To find jordan canonical form

Question

Which of the following matrices have Jordan canonical form of equal to the $3\times 3$ matrix

$$ \begin{pmatrix} 0 & 1 & 0 \\ 0 & 0 & 0 \\ 0 & 0 & 0 \end{pmatrix}$$

a)$ \begin{pmatrix} 0 & 0 & 1 \\ 0 & 0 & 0 \\ 0 & 0 & 0 \end{pmatrix}$

b)$ \begin{pmatrix} 0 & 0 & 1 \\ 0 & 0 & 1 \\ 0 & 0 & 0 \end{pmatrix}$

c)$ \begin{pmatrix} 0 & 1 & 1 \\ 0 & 0 & 0 \\ 0 & 0 & 0 \end{pmatrix}$

d)$ \begin{pmatrix} 0 & 1 & 1 \\ 0 & 0 & 1 \\ 0 & 0 & 0 \end{pmatrix}$

Here characteristic equation of the matrix is $x^3$.Hence the 3 eigenvalues of the matrix are zero. Do we want to find the eigenvalues of all the matrices in the options?Is there any other way?

Answer 1

Finding the eigenvalues of any of these matrices is not particularly difficult; they are all upper-triangular.
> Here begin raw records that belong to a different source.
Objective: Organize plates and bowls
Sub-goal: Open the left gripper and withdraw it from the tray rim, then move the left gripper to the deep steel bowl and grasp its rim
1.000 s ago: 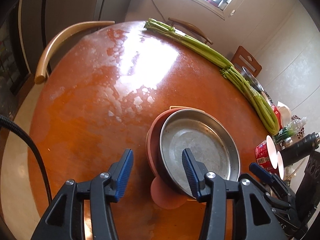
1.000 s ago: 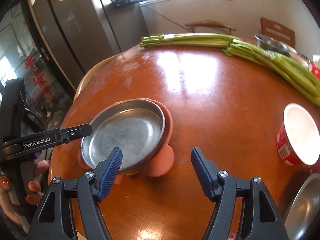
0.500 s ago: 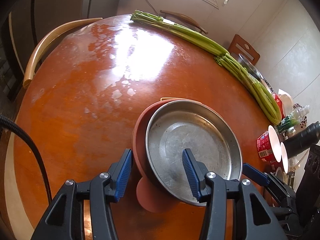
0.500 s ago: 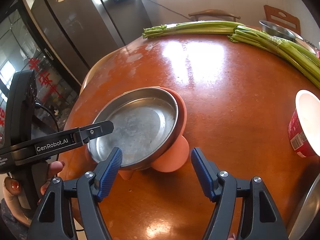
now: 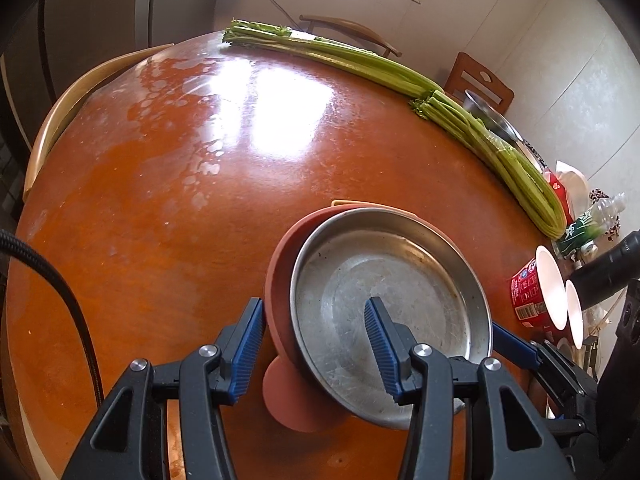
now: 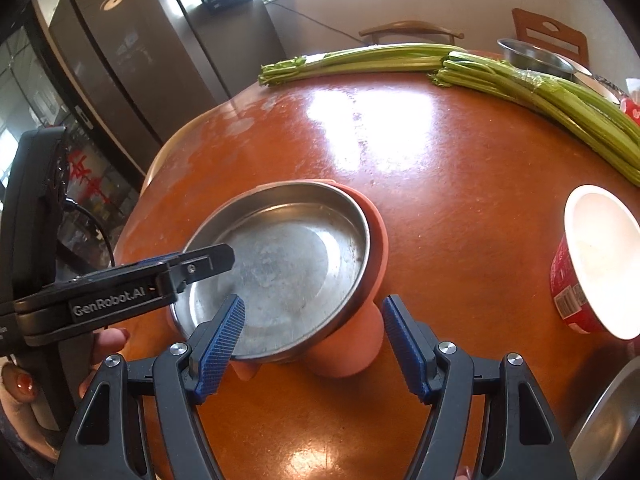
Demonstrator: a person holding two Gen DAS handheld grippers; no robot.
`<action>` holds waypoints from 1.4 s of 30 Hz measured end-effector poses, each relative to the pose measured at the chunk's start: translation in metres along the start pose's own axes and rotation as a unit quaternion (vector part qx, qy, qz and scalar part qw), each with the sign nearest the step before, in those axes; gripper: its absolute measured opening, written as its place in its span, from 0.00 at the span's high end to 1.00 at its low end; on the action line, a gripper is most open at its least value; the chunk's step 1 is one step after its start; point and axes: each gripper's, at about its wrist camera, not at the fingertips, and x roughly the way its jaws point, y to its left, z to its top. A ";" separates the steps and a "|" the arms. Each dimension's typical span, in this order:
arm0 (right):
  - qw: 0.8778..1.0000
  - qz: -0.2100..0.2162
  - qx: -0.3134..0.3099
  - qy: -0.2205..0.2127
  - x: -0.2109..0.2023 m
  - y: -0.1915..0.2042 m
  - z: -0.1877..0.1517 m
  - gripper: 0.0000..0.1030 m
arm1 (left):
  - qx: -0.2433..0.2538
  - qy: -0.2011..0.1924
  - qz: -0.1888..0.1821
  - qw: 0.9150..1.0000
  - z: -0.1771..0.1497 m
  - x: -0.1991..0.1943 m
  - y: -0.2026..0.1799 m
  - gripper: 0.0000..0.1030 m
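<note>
Metal plate is sitting in the orange dish on the counter. Left gripper is straddling their near-left rims, fingers open, nothing clamped. Right gripper is idling open at the near edge; left looks better placed.

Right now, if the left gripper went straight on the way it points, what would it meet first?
Probably the near rim of the steel plate stacked on the terracotta plate; the left gripper already straddles both rims, though depth is unclear.
</note>
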 end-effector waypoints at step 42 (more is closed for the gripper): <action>0.979 -0.129 0.074 -0.142 -0.183 -0.131 -0.091 0.24 | 0.159 -0.067 -0.012 0.985 -0.082 -0.050 -0.187 0.38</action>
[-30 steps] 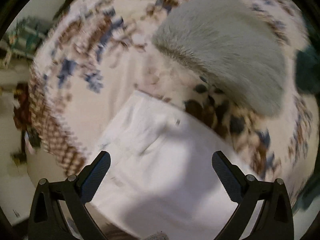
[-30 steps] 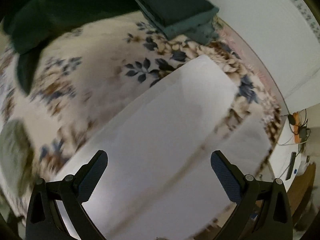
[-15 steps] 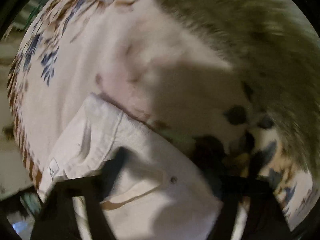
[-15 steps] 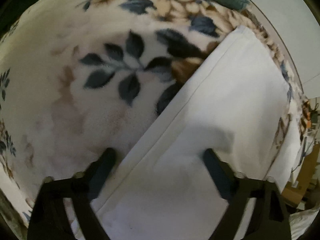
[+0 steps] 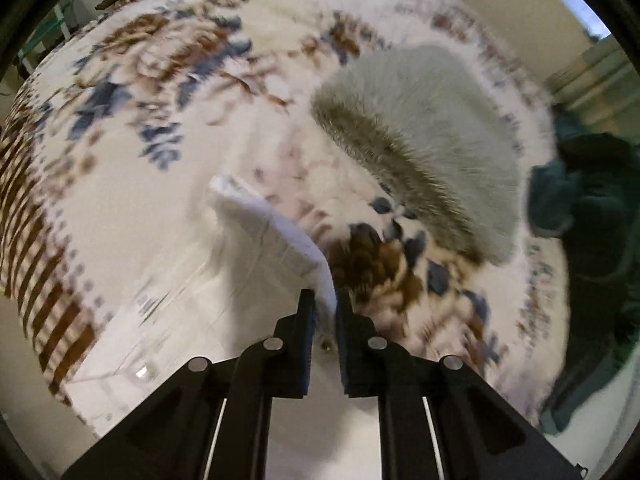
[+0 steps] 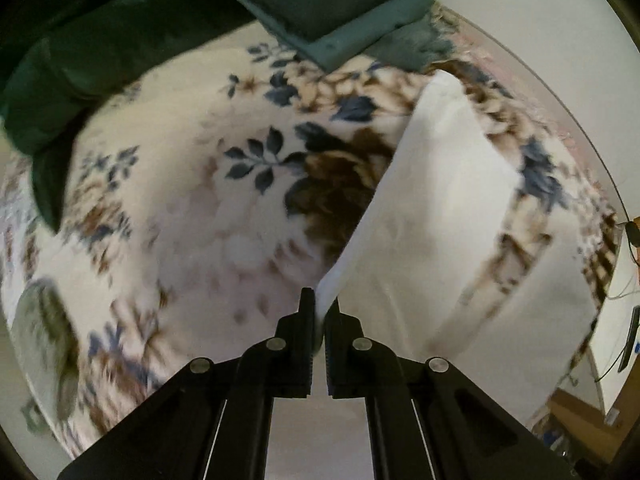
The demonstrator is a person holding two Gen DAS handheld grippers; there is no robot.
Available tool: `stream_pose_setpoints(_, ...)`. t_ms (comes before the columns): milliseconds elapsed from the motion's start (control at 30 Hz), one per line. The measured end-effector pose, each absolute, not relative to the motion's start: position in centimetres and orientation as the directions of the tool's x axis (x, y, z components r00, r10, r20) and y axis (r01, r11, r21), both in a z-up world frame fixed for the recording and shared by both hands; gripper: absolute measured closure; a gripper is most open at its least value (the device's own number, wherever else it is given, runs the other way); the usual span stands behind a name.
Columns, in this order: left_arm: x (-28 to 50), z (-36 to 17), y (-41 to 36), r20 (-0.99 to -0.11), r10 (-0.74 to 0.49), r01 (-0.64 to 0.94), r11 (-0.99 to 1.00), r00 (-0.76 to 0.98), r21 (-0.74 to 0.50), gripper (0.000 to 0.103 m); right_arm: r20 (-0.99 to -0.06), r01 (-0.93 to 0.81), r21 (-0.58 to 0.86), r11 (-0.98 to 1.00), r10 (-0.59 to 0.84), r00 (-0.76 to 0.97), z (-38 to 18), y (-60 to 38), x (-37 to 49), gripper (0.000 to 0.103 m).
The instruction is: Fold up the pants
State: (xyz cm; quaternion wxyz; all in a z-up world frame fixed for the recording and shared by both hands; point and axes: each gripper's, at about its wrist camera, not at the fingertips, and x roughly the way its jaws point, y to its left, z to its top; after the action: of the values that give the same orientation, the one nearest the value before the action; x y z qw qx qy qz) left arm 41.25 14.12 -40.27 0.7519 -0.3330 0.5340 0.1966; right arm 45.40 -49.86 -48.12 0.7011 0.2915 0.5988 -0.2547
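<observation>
Pants (image 5: 276, 236): my left tongs (image 5: 325, 308) and right tongs (image 6: 320, 312), wide a second ago, are now gripping white edges, lifting them toward 12 o'clock to begin folding.

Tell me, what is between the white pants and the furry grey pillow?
In the left wrist view, only the flowery cream fleece blanket lies between the white cotton pants and the furry grey pillow; there, its brown and blue flowers show.
</observation>
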Motion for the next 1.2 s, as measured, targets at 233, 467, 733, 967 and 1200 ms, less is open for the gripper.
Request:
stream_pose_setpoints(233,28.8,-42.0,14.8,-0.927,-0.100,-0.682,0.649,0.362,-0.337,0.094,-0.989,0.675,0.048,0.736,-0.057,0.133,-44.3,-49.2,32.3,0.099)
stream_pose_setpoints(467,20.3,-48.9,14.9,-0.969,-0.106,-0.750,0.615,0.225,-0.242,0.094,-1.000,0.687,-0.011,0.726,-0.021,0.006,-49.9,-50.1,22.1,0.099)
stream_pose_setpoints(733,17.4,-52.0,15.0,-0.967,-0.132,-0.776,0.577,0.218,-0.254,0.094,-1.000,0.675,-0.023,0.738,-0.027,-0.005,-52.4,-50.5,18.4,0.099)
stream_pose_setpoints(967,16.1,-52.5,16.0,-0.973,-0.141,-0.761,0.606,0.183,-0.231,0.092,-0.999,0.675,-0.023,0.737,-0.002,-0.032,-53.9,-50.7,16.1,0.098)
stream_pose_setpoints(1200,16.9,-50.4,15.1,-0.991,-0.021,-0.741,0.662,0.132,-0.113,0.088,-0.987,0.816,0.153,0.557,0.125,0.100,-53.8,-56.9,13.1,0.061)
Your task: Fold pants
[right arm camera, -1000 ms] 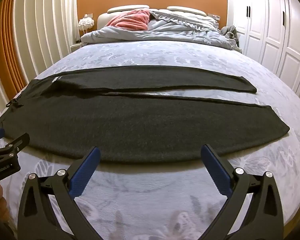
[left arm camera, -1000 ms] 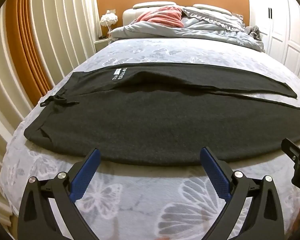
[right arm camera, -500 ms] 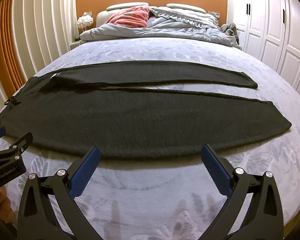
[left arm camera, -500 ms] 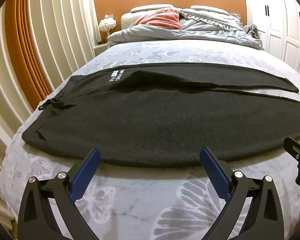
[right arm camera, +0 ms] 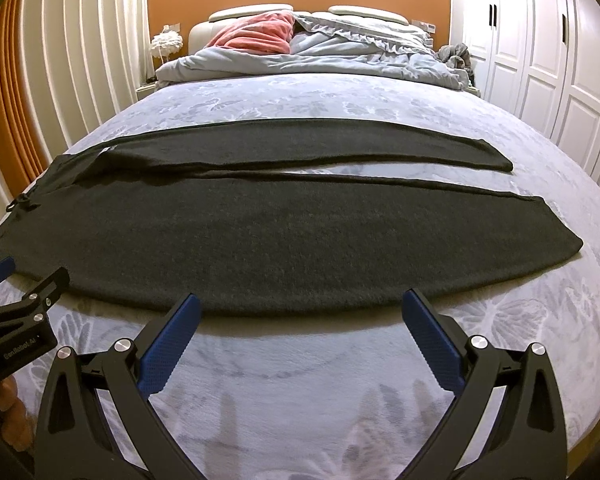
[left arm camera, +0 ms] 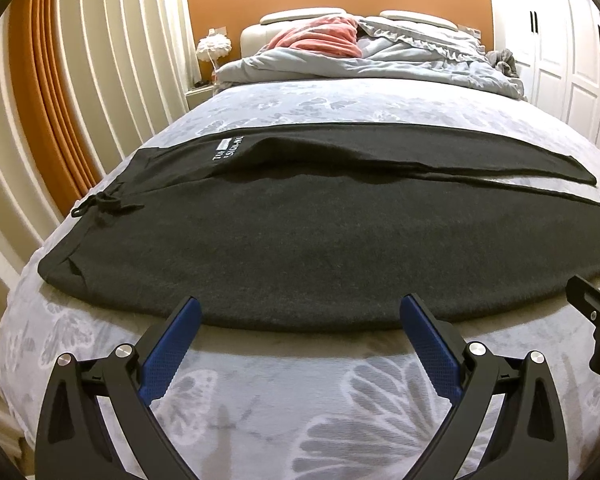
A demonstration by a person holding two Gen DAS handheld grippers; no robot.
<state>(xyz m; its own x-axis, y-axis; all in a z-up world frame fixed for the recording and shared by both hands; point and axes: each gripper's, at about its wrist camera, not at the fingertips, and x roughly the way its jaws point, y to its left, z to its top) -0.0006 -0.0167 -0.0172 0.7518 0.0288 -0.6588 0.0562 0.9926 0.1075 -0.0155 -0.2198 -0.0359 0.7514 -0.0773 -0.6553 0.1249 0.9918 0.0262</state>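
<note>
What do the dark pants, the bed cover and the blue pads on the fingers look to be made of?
Pants: likely a soft knit, sweatpants-type; matte, heathered charcoal, with a drawstring.
Bed cover: seemingly a plush fabric; pale, slightly fuzzy, printed with butterflies.
Blue pads on the fingers: probably rubber or textured plastic; a fine dimpled grid shows.

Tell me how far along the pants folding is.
Done: the dark pants lie flat across the bed, legs side by side, unfolded. In hand: nothing; left gripper and right gripper hover open at the near edge. Left: every fold.
</note>
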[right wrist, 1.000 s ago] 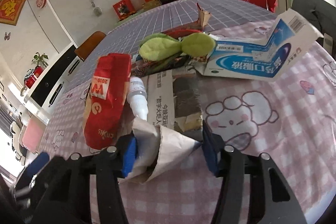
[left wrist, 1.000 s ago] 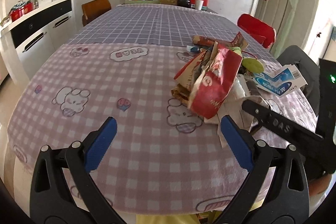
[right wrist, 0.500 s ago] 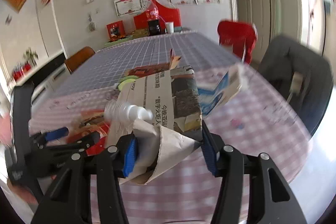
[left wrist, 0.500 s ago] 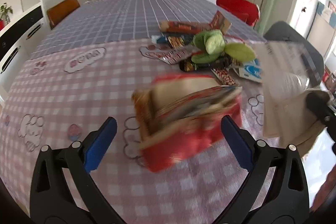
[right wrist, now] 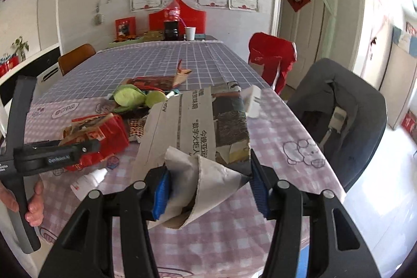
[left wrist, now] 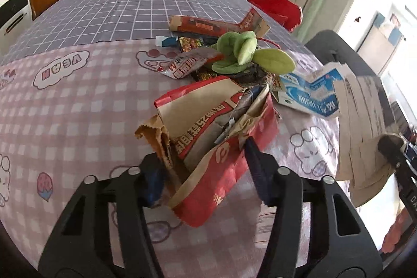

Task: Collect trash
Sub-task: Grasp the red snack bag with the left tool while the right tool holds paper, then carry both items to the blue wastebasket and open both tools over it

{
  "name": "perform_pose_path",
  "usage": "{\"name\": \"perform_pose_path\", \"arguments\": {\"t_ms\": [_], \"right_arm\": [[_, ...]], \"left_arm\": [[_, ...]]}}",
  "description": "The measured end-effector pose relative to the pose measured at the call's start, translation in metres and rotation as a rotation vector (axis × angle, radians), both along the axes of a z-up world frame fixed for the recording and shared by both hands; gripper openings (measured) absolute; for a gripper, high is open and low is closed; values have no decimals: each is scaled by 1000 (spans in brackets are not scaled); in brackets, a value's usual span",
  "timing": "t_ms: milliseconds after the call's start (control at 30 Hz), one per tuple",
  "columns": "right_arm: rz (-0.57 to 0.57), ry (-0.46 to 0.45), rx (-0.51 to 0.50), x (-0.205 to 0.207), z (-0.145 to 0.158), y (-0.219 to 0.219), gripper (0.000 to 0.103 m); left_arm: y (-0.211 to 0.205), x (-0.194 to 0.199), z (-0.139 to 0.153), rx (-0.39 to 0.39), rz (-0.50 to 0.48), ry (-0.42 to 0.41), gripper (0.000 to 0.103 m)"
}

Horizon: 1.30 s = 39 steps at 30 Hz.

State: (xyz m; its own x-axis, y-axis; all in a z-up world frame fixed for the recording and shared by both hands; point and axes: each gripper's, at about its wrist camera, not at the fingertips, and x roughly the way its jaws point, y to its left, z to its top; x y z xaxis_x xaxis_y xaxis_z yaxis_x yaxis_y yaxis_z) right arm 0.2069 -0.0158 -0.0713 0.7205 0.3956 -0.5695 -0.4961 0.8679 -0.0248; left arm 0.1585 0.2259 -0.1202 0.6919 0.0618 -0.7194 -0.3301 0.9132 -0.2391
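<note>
Trash: red paper bag sits between my closing left hand-held gripper pads; beside it, my right hand-held gripper clamps folded newspaper

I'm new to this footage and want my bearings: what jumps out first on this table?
The left tool is closing on a red and brown paper bag at the near end of the pink checked tablecloth. The right tool grips a folded newspaper held above the table. Behind the bag lies a heap of wrappers topped by green leaves.
</note>
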Motion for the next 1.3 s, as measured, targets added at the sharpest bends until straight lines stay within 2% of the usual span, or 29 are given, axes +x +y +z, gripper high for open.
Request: {"name": "perform_pose_path", "arguments": {"t_ms": [267,500,667,833,967,1133,1300], "right_arm": [[-49,35,54,4,-3,-24,53],[-91,54,143,-2,8,-64,53],[-196,-10,173,-17,21,-111,53],[-355,-52,166,-27,24,-170,53],[-477,-40,162,-31,14,-217,53],[-602,6,149,-31,-8,-259,53],[-757,57,120,-33,-35,-302,53]], "left_arm": [[-3,-22,11,75,73,-53,48],[-19,-42,43,106,54,-147,48],[-68,-38,67,149,-71,-218,49],[-138,-25,81,175,-276,-277,49],[-198,-8,79,142,-457,-287,49],[-255,15,64,113,-596,-250,49],[-320,38,32,124,-748,-149,49]]}}
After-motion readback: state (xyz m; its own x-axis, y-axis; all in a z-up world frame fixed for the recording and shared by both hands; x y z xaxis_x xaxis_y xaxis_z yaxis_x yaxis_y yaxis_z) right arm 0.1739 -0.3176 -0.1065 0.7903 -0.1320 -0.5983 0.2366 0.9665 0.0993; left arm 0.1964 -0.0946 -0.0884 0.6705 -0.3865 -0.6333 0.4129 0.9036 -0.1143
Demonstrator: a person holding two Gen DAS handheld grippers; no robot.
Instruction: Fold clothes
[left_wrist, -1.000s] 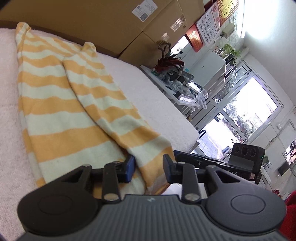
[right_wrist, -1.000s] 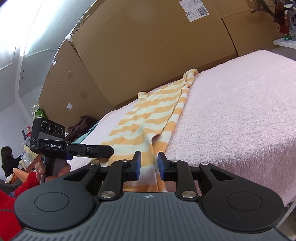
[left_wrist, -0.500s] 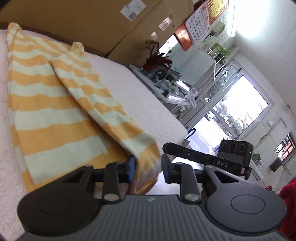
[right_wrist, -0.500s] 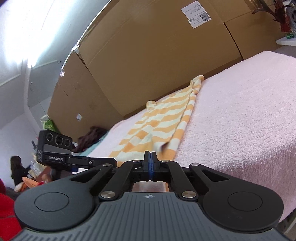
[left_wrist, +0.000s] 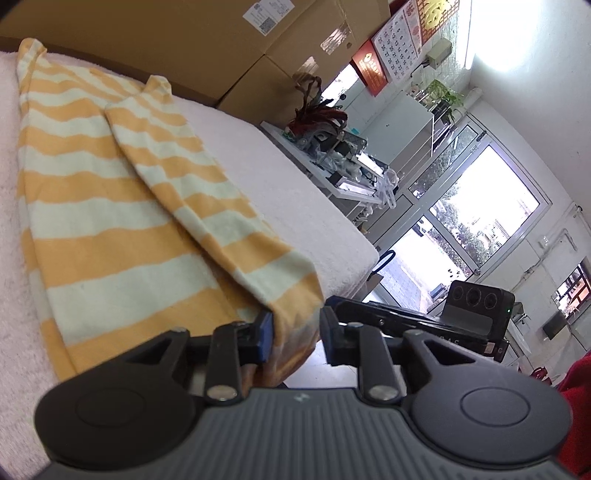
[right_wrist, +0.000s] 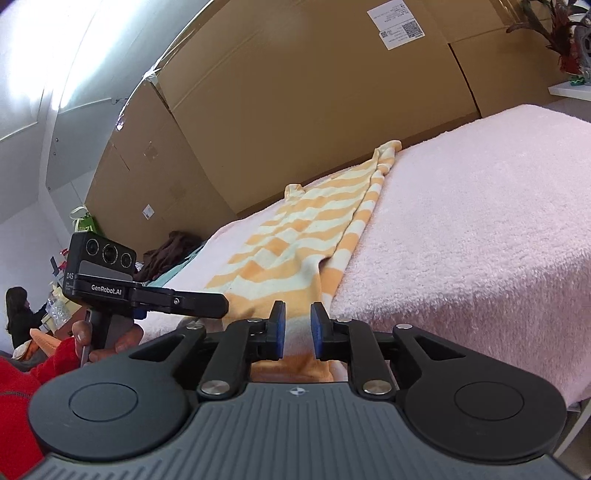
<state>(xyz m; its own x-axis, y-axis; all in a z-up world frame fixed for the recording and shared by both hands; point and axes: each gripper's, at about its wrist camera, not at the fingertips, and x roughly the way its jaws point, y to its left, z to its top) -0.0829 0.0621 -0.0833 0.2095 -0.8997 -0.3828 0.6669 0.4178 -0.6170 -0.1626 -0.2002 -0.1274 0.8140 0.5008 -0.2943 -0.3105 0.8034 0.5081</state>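
Grasp stage: the yellow-striped garment (left_wrist: 122, 206) lies flat on the pink-blanketed bed (right_wrist: 480, 229) ahead, its near hem between both opening jaws, left hand-held gripper (left_wrist: 295, 334) and right hand-held gripper (right_wrist: 297, 330) unclamped; next, closing on hem corners appears required.

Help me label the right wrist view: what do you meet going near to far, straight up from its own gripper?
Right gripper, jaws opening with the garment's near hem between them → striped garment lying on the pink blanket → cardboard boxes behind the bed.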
Hint: Suppose that $A$ is a $3 \times 3$ matrix with zero as its only (complex) eigenvalue. Note that $A$ has the desired J-C form if and only if $A \neq 0$ but $A^2 = 0$ (why?).

Answer 2

The given Jordan canonical form implies, minimal polynomial of corresponding matrix should be $x^2=0.$ Hence if matrix $A$ is having the property that $A \neq 0$ and $A^2=0 ,$ it will have desired Jordan canonical form.